Personal information
- Born: June 5, 1983 (age 43) Harrisburg, Pennsylvania, U.S.
- Listed height: 6 ft 5 in (1.96 m)
- Listed weight: 225 lb (102 kg)

Career information
- High school: Susquehanna Township (Harrisburg)
- College: Hofstra (2001–2005)
- NFL draft: 2006: 7th round, 252nd overall pick

Career history

Playing
- New Orleans Saints (2006–2015);

Operations
- Harrisburg Stampede (2012–2014) Owner & president; Philadelphia Soul (2015–2019) Minority owner; Albany Empire (2018–2019) Minority owner; Atlantic City Blackjacks (2019) Minority owner;

Awards and highlights
- Super Bowl champion (XLIV); PFWA NFL All-Rookie Team (2006); New Orleans Saints Hall of Fame; First-team All-A-10 (2005); Hofstra Pride No. 89 retired;

Career NFL statistics
- Receptions: 711
- Receiving yards: 9,759
- Receiving touchdowns: 72
- Stats at Pro Football Reference

= Marques Colston =

American football player (born 1983)

Marques E. Colston (/ˈmɑːrkᵻs ˈkoʊlstən/ MAR-kis-_-KOHL-stən born June 5, 1983) is an American former professional football player who was a wide receiver in the National Football League (NFL). He played college football for the Hofstra Pride, and was selected by the New Orleans Saints in the seventh round of the 2006 NFL draft. He helped the Saints achieve victory in Super Bowl XLIV with seven receptions for 83 yards against the Indianapolis Colts. He is the Saints' all-time franchise leader in receiving yards, yards from scrimmage, receiving touchdowns, and total receptions. Despite favorable statistics compared to other Pro Bowl or All-Pro players in the same position like Brandon Marshall and Reggie Wayne, Colston was never selected for either in his career. Colston is often regarded as arguably one of the greatest players in NFL history to never have been selected to a Pro Bowl or All-Pro Team.

==Early life==
Colston attended Susquehanna Township High School, in Harrisburg, Pennsylvania, and was a letterman in football and track. In football, he won All-Conference honors as a wide receiver and defensive end. Colston graduated from Susquehanna Township High School in June 2001.

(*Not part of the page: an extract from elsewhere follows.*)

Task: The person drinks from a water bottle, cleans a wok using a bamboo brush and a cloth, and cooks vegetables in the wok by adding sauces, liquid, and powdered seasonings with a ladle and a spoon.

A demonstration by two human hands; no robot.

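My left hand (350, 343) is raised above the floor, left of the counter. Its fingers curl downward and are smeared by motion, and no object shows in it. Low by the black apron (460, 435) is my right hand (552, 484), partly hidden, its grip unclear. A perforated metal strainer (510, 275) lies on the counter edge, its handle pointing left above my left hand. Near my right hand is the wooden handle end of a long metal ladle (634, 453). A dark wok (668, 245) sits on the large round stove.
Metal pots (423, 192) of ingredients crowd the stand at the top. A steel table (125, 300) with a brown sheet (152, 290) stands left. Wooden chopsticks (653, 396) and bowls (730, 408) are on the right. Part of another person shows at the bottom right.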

Colston lettered three years in track & field and was a standout. He qualified for the 2001 Pennsylvania Interscholastic Athletic Association (PIAA) Outdoor T&F Championships in the javelin, recording a top-throw of 57.03 meters. He was also a member of the Susquehanna 4 × 100 m (42.41 s) relay squad.

==College career==
Colston received a scholarship offer from the Division I-A University of Missouri but turned the offer down in favor of Division I-AA Hofstra.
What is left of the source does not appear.